The international trips that OK mashgichim make are always planned meticulously. Visa arrangements, necessary documents, transportation and accommodations — all are taken care of by the OK office in order to make sure the rabbis can do their work properly. However, sometimes unexpected things happen…for reasons that have nothing to do with faulty planning.
Recently, Rabbi Shmuel Eidelman of OK Israel flew to Moldova in order to train our local mashgiach in checking cherries for bugs. Those cherries were to be harvested and packaged for an Israeli distributer.
At the time, Moldova had a special "VIP visa on arrival" routinely awarded to people coming on business trips. Rabbi Eidelman’s trip fell under this category so the expectation was that, as always, he would get the visa upon arrival.
Usually, airports do not let people board planes to destinations that require a visa unless they see proof the passenger will be able to enter the country. However, in this case everybody knew about the visa on arrival procedure and Rabbi Eidelman was allowed to board the plane without any problems. Unfortunately, as he was getting on the plane, the regulations in Moldova were being changed and the visa-on-arrival was no longer permitted.
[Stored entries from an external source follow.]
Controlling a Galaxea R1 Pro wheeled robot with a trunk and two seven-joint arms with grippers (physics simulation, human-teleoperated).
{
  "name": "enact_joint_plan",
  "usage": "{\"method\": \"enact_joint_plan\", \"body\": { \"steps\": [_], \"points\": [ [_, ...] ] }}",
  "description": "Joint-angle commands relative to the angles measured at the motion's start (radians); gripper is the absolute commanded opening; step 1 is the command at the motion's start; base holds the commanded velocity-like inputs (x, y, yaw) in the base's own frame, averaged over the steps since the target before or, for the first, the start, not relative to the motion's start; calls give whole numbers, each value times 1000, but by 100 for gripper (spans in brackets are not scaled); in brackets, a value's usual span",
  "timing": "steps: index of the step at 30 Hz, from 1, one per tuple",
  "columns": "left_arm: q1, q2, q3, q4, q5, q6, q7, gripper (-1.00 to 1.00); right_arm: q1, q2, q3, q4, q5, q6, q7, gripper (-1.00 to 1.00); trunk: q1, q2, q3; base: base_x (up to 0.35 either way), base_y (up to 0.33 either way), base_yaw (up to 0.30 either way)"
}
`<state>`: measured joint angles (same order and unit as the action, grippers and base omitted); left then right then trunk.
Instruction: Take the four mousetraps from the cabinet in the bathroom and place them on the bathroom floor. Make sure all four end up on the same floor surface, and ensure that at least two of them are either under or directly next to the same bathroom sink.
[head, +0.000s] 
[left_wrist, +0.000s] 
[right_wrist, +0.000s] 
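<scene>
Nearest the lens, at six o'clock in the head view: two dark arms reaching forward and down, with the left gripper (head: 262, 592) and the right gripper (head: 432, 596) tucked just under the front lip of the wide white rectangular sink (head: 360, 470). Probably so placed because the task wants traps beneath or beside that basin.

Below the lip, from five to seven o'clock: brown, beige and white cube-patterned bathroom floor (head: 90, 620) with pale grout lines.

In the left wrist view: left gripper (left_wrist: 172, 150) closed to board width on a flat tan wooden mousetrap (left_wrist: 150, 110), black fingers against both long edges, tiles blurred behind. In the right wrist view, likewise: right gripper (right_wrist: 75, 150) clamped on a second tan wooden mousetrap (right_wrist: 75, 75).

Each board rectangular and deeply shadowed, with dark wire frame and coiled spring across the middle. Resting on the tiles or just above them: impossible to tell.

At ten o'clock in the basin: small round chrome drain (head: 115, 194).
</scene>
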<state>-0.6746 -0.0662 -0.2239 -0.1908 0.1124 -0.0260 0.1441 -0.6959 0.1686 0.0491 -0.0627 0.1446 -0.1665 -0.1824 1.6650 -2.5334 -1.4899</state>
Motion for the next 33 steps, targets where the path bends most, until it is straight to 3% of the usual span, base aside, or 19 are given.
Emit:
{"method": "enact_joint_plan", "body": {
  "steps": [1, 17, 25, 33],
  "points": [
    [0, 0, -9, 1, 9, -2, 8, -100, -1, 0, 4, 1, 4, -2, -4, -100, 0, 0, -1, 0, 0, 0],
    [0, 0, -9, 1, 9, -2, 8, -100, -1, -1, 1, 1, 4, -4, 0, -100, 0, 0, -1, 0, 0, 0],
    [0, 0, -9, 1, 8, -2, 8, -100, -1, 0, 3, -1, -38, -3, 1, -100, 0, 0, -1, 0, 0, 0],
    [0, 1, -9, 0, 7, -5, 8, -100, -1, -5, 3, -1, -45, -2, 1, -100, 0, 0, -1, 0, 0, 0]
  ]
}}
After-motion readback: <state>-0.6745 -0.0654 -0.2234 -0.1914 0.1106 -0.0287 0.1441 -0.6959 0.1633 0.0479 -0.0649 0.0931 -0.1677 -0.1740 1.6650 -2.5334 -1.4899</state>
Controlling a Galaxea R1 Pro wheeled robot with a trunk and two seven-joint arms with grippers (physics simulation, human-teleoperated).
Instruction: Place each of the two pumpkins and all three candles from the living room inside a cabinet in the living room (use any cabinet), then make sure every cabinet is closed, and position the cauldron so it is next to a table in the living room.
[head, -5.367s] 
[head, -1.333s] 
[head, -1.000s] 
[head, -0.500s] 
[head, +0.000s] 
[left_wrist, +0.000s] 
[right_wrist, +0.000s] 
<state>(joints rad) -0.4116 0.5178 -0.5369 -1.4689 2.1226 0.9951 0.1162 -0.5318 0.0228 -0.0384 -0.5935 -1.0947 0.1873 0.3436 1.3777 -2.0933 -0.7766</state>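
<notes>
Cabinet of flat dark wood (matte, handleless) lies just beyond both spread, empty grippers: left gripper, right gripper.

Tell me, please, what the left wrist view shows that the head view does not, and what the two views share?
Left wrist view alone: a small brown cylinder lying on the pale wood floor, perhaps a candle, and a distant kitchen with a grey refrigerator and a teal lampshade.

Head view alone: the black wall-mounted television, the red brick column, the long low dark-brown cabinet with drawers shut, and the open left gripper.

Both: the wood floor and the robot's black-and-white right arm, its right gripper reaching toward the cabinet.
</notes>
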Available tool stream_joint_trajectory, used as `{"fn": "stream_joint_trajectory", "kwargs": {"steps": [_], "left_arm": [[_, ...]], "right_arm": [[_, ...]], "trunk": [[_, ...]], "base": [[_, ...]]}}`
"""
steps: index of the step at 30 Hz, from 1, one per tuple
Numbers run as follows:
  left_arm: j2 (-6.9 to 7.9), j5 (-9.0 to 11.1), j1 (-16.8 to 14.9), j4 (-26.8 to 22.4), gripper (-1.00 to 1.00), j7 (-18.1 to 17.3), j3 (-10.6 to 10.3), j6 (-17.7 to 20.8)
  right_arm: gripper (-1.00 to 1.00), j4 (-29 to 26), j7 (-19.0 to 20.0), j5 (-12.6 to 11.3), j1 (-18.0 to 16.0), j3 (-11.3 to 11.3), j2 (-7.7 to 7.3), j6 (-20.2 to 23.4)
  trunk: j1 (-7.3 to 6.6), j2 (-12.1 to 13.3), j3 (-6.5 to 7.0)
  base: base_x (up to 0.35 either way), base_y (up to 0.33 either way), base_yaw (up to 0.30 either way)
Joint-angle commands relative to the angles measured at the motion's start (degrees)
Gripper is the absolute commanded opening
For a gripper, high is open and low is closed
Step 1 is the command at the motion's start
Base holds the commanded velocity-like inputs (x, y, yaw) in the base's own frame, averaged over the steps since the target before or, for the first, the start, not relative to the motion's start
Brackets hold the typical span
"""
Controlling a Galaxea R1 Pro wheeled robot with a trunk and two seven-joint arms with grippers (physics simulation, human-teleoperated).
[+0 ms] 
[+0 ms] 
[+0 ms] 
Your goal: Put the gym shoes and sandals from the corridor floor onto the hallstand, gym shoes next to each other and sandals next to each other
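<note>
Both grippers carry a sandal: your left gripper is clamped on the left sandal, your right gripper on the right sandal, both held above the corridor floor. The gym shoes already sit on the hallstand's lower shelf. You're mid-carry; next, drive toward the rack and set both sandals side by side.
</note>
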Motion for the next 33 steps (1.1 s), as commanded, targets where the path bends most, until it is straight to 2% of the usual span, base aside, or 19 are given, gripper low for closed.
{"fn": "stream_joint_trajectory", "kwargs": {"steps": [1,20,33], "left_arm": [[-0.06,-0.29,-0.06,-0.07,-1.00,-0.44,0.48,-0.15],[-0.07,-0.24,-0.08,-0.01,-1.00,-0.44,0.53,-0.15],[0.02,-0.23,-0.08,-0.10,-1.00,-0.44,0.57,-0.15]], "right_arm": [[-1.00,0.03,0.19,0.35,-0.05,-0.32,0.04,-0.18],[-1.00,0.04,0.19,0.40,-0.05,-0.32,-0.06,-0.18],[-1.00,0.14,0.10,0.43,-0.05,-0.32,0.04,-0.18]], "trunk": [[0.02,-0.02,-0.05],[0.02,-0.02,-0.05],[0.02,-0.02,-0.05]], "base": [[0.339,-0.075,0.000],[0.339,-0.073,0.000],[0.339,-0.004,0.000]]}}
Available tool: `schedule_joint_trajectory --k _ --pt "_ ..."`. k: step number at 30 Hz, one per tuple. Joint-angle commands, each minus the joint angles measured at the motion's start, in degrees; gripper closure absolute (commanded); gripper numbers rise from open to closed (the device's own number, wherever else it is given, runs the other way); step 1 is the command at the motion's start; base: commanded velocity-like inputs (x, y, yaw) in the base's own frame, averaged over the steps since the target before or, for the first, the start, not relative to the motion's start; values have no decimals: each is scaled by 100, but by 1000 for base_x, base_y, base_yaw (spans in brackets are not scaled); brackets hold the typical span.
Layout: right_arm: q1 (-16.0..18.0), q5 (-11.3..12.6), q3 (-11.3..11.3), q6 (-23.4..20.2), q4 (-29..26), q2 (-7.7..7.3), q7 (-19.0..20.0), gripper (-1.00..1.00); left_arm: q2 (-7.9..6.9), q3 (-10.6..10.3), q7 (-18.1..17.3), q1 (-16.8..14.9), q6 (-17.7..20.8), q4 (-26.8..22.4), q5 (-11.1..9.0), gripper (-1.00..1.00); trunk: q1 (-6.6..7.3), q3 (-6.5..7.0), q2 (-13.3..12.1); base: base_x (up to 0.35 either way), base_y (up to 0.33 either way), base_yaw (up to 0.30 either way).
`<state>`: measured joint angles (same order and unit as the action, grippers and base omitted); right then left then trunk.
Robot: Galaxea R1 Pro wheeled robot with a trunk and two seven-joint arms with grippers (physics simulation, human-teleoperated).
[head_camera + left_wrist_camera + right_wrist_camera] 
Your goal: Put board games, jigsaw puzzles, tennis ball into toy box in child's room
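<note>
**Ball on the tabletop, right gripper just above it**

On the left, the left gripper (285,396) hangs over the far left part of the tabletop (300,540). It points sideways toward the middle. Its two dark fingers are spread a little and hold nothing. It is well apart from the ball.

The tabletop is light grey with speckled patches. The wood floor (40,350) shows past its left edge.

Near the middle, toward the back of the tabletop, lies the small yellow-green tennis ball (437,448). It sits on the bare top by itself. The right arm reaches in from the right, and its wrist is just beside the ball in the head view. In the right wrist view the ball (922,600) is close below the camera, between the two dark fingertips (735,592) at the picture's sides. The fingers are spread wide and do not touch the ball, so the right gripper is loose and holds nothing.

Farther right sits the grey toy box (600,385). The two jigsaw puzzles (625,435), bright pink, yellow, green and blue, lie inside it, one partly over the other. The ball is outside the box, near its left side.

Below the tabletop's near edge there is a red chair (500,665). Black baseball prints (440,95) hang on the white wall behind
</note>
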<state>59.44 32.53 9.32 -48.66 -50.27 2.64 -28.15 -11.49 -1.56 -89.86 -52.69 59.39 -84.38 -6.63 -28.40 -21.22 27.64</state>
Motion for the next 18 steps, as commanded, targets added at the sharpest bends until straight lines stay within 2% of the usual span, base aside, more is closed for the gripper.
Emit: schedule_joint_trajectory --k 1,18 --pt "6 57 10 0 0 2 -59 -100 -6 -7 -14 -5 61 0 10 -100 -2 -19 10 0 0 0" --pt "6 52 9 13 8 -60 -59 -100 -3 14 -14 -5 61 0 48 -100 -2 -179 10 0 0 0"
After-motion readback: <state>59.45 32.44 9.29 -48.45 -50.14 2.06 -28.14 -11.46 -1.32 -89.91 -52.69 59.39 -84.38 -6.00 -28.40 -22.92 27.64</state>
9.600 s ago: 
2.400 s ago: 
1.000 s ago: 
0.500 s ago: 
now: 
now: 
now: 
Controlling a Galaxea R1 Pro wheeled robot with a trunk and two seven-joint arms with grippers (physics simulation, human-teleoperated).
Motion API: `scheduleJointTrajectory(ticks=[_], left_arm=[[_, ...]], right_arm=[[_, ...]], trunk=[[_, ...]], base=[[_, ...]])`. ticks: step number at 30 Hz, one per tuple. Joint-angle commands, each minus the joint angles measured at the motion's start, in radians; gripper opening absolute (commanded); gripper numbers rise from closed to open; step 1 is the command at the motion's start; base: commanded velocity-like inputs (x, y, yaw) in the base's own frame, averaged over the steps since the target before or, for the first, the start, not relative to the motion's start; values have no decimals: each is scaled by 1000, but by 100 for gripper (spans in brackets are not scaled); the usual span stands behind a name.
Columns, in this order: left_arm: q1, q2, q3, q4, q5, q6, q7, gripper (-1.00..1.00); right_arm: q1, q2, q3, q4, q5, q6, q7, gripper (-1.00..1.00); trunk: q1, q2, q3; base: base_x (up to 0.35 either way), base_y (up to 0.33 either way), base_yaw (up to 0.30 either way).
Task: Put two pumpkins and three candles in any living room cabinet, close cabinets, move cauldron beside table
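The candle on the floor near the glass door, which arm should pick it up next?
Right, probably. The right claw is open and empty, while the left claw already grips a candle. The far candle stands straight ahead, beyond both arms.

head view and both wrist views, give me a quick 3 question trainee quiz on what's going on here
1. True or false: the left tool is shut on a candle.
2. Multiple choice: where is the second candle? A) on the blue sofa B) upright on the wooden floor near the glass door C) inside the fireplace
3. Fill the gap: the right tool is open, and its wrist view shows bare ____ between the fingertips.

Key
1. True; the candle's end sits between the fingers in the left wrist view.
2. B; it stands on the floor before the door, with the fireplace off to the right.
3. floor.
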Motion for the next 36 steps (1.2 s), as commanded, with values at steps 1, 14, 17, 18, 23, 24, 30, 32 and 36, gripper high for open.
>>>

When Rabbi Eidelman landed in Moldova with no visa in his passport, the airport authorities showed no mercy. They informed him he was being deported back to Israel via Turkey.
In Turkey, Rabbi Eidelman was led unceremoniously to a big room where deportees of all kinds were detained until they boarded the planes taking them out of the country. There, among illegal immigrants and people suspected of terrorism, Rabbi Eidelman had to spend the night. Fortunately, he was allowed to call the Israeli embassy and inform them of his plight.
In the morning, Rabbi Eidelman went to a corner in order to put on his tefillin. He tried to do it unobtrusively, but one woman noticed him and started gushing in a language he didn’t understand. Then, she called her husband to come over and pointed to Rabbi Eidelman’s tefillin.
In broken English, the man explained to Rabbi Eidelman that he was a Jew from an Arabic country and was being deported back to his country of origin. He vaguely knew that tefillin were a "Jewish thing".
With the help of a lot of sign language, Rabbi Eidelman managed to ascertain that the man was really Jewish – he knew for a fact that his mother was a Jew. Once that was clear, Rabbi Edelman helped him put on his tefillin. The man was enthusiastic and excited, talking quickly in his foreign language.
A short while later Rabbi Eidelman boarded a plane to Israel. At the airport he found the ambassador of Moldova waiting for him ready to award him a visa. In about an hour, Rabbi Edelman was on a plane to Moldova again – the cherries were waiting.
The unusual journey to the supervision site was exhausting and time consuming, but Rabbi Eidelman did not regret it. After all, due to the surprise change in the visa rules an isolated Jew put on tefillin for the first time in his life!